BBC’s “Transgender Kids: Who Knows Best?” p2: Say it with me now…


This series on BBC’s “Transgender Kids: Who Knows Best?” is co-authored by HJ Hornbeck and Siobhan O’Leary. It attempts to fact-check and explore the documentary’s many claims concerning gender variant youth. You can follow the rest of the series here:

  1. Part One: You got Autism in my Gender Dysphoria!
  2. Part Two: Say it with me now…
  3. Part Three: My old friend, eighty percent
  4. Part Four: Dirty Sexy Brains

 


 

Say it with me now…

…Kenneth Zucker was not “fired by transgender activists.” He was fired after a review of his practice by his peers in psychiatry.

There are quite a few questionable claims within BBC’s “Transgender Kids: Who Knows Best?” Perhaps the most glaring is who they decided could answer the hypothetical question posed in the title: Kenneth Zucker, whose public statements have the dubious distinction of being refutable by his own research; and Ray Blanchard, the father of a unfalsifiable transsexual taxonomy that characterized trans women as either self-hating gay men or as sexual fetishists.

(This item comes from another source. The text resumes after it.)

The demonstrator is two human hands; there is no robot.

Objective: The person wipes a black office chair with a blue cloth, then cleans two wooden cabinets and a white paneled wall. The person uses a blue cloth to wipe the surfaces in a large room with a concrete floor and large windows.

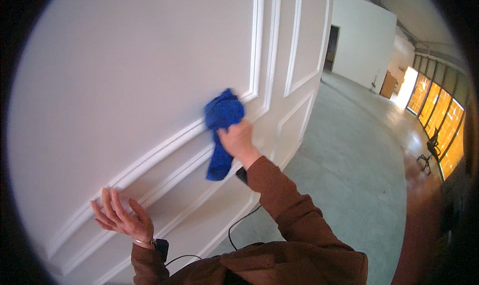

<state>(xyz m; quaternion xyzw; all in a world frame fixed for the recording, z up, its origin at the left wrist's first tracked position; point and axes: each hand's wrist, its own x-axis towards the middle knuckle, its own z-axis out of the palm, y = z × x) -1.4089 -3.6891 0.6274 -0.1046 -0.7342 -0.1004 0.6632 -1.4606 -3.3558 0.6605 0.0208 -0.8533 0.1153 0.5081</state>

Not to put too fine a point on it, but calling this balanced is a bit like calling in an arsonist to lecture about fire safety.

This documentary recycles numerous specious claims that I’ve discussed elsewhere in my work. This puts me in an awkward position, since the temptation is to simply say “start from June, and just read every single post I’ve done on trans issues.” Seriously–the documentary parses like someone began with Julia Serano’s guide of pitfalls to avoid in this conversation and then said, “yeah, let’s do all 8 of that.”

For instance, the narrator at one point asserts that gender affirmative healthcare models have been advanced by “transgender activists.”1 While not false by any stretch of the imagination, the documentary also attributes to transgender activists Ken Zucker’s firing2, the unseating of Zucker’s aversion methodology3, “unnecessary meddling” with children4, and reinforcing gender stereotypes5. It completely fails to mention the academic criticism involved in all these points, a persistent theme throughout the work.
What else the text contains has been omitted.